# Accessing Wikidata with Python
Leon Kastler<br/>
September 5, 2018. Zurich, Switzerland.

In this session, we introduce two ways to access Wikidata, via its API and via [pywikibot](https://www.mediawiki.org/wiki/Manual:Pywikibot) a python library.

# Wikidata API
We start with the [Wikidata API](https://www.wikidata.org/w/api.php), a HTTP-based API to search, retrieve, and manipulate entities in Wikidata.
The URI where all API calls go to is https://www.wikidata.org/w/api.php.
All requests are HTTPS calls, so we can use python's [requests](http://docs.python-requests.org) or any other HTTP/S library e.g. urllib2.
The structure of an HTTP/S call or request is fairly simple: a _client_ sends a _request_ to a _server_ and receives an _response_ from it.
There are different kinds of requests a client can make, but we use two of them here: _GET_ and _POST_.
Simplified, the two types define how _parameters_, which give further information, are submitted and let the server know where to look for them.
Both are not interchangable, a good rule of thumb is, that we use _GET_ for getting data and _POST_ for adding or manipulating data.

In [11]:
import requests

API_URI = 'https://www.wikidata.org/w/api.php'

## search entities
What kind of operation we want the API to do is defined by so called _actions_, which is provided as the `action` parameter to the API.
The first action, we use is called [`wbsearchentities`](https://www.wikidata.org/w/api.php?action=help&modules=wbsearchentities) which stands for "wikibase entity search", with Wikibase being the database behind Wikidata itself.
It offers the same functionality as the search box of Wikidata, in fact, they use the same API action for it.
You can see the complete action description [here](https://www.wikidata.org/w/api.php?action=help&modules=wbsearchentities).
In general, it is useful to define the response format with the `format` parameter as `json`, so we ensure that we can handle the response easily.
Let's do a search for entities with "Zürich" in German and see what we find:

In [12]:
search_parameters = {
    'action': 'wbsearchentities',
    'format': 'json',
    'language': 'de',
    'type': 'item',
}

search_parameters['search'] = 'Zürich'

response = requests.get(API_URI, params=search_parameters)
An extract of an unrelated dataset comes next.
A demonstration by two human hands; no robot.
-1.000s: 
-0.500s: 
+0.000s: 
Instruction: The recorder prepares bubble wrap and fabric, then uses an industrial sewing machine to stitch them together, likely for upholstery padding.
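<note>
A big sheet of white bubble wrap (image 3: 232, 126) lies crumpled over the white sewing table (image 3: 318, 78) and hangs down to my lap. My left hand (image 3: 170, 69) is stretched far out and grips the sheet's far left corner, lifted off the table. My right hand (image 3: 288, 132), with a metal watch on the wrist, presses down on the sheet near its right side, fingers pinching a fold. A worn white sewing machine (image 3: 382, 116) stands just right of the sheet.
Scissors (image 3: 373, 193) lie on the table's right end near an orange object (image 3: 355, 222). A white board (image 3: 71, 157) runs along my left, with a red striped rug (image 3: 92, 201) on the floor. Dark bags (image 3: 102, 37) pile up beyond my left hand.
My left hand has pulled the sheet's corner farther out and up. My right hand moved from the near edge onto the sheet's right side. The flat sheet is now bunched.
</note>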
search_results = response.json()['search']

print('fields of a search hit:', search_results[0].keys())

print()

for hit in search_results:
    page_id = hit['id']
    label = hit['label'] if 'label' in hit else ''
    description = '(' + hit['description'] + ')' if 'description' in hit else ''
    print(page_id + ': ' + label + ' ' + description)

fields of a search hit: dict_keys(['repository', 'id', 'concepturi', 'title', 'pageid', 'url', 'label', 'description', 'match'])

Q72: Zürich (capital of the canton of Zürich, Switzerland)
Q11943: canton of Zürich (canton of Switzerland)
Q660732: Zürich District 
Q30998: Zurich (region of Switzerland)
Q19240447: Zürich 
Q33729618: Zürich (Wikimedia duplicated page)
Q68165: Kloten (municipality in Switzerland)


So what happended here?
In line `1` to `6`, we defined the basic parameters for our search.
We defined the `action`, defined the response format, defined that we want to search for a German word with the `language` parameter, and defined that we want to search for a [Wikidata item](https://www.mediawiki.org/wiki/Wikibase/API#Wikibase_and_Wikidata) with the `type` parameter.
We then added the `search` parameter in line `8`.
The actual API call is executed in line `10` with `requests.get`.
As we can see here, this is a _GET_ request.
In line `12` we parse the JSON response that contains, if successful, the search result.
We print out the information contained by a search hit in line `14`.
The interesting fields are:

- `id`: the entity's Q-number
- `concepturi`: the entity's URI to for dereferencing
- `label` the entity's label in the requested language (if existing).
- `description`: the entity's description in the requested language (if existing).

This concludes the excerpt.